Вздрогнув, она подняла голову и увидела мать, которая входила в гостиную и с беспокойством взирала на нее.
— С тобой все в порядке?
Дафна выдавила слабую улыбку:
— Просто немного устала.
Это была чистая правда. Только сейчас ей пришло в голову, что она не сомкнула глаз за последние тридцать шесть часов.
Мать присела рядом с ней на софу.
— Понимаю твое волнение, — сказала она. — Ведь ты так любишь Саймона.
Дафна с удивлением взглянула на нее.
— Это не так трудно видеть со стороны, — ласково произнесла мать и погладила ее руку. — Я верю, он хороший человек. Ты сделала правильный выбор, дочь моя.
Дафна не сдержала улыбки. Да, она правильно сделала, заставив его жениться. И сделает все, чтобы никто из них не пожалел о том, что случилось.

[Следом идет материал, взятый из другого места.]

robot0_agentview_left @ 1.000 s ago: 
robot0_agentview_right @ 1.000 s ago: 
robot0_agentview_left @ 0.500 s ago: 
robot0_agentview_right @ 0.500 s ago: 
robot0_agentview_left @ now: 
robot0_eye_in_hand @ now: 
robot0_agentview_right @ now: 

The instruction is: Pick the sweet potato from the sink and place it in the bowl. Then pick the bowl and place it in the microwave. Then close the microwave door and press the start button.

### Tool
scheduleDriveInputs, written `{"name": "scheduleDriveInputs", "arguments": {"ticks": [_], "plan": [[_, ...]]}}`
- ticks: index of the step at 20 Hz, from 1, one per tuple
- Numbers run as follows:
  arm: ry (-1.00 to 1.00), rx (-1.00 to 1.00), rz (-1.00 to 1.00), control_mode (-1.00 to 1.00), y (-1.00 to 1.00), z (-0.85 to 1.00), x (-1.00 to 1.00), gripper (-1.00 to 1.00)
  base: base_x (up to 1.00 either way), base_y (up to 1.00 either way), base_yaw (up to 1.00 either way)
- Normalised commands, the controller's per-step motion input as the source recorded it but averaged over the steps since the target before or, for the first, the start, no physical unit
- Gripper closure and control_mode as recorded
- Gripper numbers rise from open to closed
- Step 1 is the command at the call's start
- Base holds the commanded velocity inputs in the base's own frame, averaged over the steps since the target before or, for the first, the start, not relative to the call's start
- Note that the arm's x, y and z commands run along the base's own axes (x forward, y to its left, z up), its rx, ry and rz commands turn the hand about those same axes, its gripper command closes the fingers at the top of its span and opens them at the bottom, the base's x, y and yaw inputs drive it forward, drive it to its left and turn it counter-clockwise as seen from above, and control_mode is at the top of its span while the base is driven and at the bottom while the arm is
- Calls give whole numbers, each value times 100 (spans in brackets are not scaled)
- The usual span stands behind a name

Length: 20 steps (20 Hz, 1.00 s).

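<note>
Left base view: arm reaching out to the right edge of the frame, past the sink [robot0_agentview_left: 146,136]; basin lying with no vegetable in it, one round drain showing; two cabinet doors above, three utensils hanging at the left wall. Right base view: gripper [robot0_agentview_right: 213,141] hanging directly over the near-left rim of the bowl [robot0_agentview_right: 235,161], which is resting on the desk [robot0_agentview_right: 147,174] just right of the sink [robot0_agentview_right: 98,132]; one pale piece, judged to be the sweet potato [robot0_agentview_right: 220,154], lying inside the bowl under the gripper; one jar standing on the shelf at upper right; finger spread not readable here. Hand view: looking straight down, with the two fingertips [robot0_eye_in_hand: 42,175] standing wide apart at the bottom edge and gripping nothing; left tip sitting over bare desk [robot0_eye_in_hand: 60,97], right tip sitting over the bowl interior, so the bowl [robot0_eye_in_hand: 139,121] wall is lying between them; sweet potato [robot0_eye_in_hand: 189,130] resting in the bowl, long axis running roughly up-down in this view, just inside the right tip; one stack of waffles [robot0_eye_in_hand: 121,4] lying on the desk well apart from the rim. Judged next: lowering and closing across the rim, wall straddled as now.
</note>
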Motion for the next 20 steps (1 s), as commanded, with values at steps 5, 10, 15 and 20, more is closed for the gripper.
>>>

А если у них и вправду не будет детей — что ж, в конце концов, кто знает, она ведь тоже может оказаться бесплодной. Разве нет? Ей известно несколько супружеских пар, у которых никогда не было детей, и неужели это мешает им выполнять супружеские клятвы, данные при обручении? Если же говорить о ней, то в их семье столько братьев и сестер, что она будет обеспечена до конца жизни племянниками и племянницами, которых сможет вволю воспитывать, баловать и портить. Лучше жить с любимым человеком без детей, чем иметь их от того, кого не любишь.

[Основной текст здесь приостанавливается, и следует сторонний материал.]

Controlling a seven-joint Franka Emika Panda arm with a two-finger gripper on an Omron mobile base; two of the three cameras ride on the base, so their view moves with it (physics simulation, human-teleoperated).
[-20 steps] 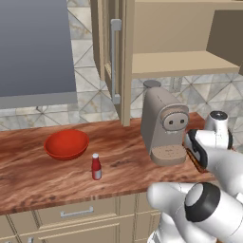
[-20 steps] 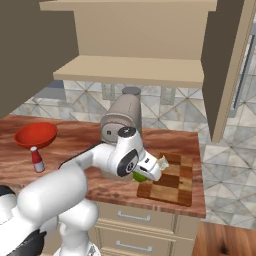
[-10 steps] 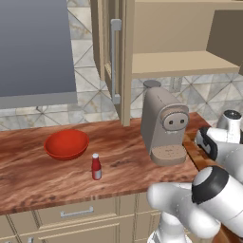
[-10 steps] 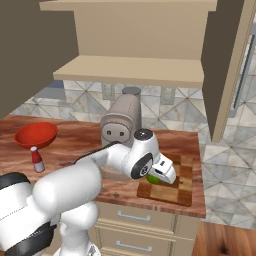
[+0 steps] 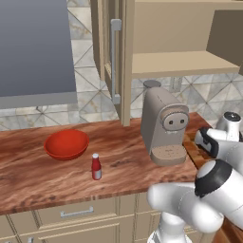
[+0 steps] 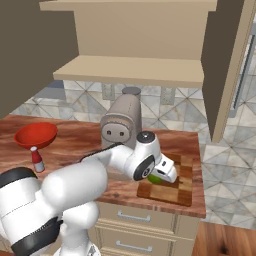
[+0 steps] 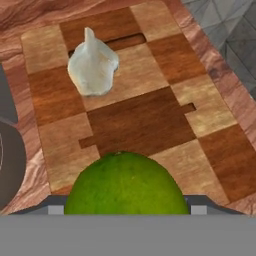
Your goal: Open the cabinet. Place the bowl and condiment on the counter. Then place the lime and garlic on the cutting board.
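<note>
My gripper (image 6: 161, 175) hangs low over the checkered cutting board (image 6: 183, 188), shut on the green lime (image 6: 153, 177). In the hand view the lime (image 7: 125, 184) sits close between the fingers, just above the cutting board (image 7: 150, 125). The pale garlic (image 7: 92, 62) lies on the board's far part. The red bowl (image 5: 66, 144) and the red condiment (image 5: 96, 167) bottle stand on the counter (image 5: 28, 175) to the left. The cabinet (image 5: 113, 57) is open, with a bare shelf (image 6: 130, 70).
A beige coffee machine (image 5: 163, 126) stands on the counter between the bottle and the board, close to my arm. Drawers (image 5: 76, 213) run under the counter edge. The open right cabinet door (image 6: 230, 65) juts out above the board's far side.
The arm has swung right and down with the lime, from beside the coffee machine to low over the cutting board. Bowl and bottle have not moved.
</note>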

Последняя мысль внесла некоторое успокоение в ее мятущуюся душу.
— Почему бы тебе не поспать? — сказала Вайолет Бриджертон. — У тебя такой усталый вид, круги под глазами.
Дафна посчитала совет матери вполне своевременным и поднялась с софы. В самом деле она как-то забыла о таком способе хотя бы на время отвлечься от всяких мыслей.
Сладко зевнув, она проговорила:
— Ты совершенно права, мама. Несколько часов сна, и я буду другим человеком.
Внезапно она ощутила ужасную слабость и испугалась, что просто не сможет сама добраться до своей комнаты.
Мать почувствовала ее состояние, потому что сказала:
— Пойдем, дорогая, я провожу тебя и уложу в постель. Никто не станет тревожить тебя до следующего утра.
Дафна кивнула с полусонным видом и, с трудом ворочая языком, проговорила:
— До утра… это хорошо.
Кажется, еще никогда в жизни ей не было так тяжело подниматься по лестнице, а уж раздеваться… брр… какой невыносимый труд!
Если бы не помощь матери, она наверняка заснула бы где-нибудь по дороге к постели и, конечно, не раздеваясь.
Саймон тоже чувствовал себя измученным. Не каждый день человек приговаривает сам себя к смерти. И тем более не каждый день избавляется от нее и заключает брак с женщиной, о которой думал и мечтал все последние дни. Вернее, последние две недели с лишним.
Если бы не, так сказать, вещественные подтверждения происшедшего в виде двух здоровенных синяков под глазами и кровоподтека на подбородке, все случившееся вполне могло показаться удивительным сном.
Но это была не менее удивительная явь.
Понимает ли Дафна, что она сделала? На что отважилась? Чего себя лишила? Ведь она не производит впечатления легкомысленной, бездумной девушки, склонной к дурацким фантазиям и безрассудным решениям. Такая, как она, ни за что не отважилась бы выйти замуж, не задумываясь о последствиях.
Однако, с другой стороны, окончательное решение было принято ею буквально в одну минуту и под воздействием непредвиденных обстоятельств.
Значит ли это, что она действительно любит его? Или это просто-напросто безрассудство?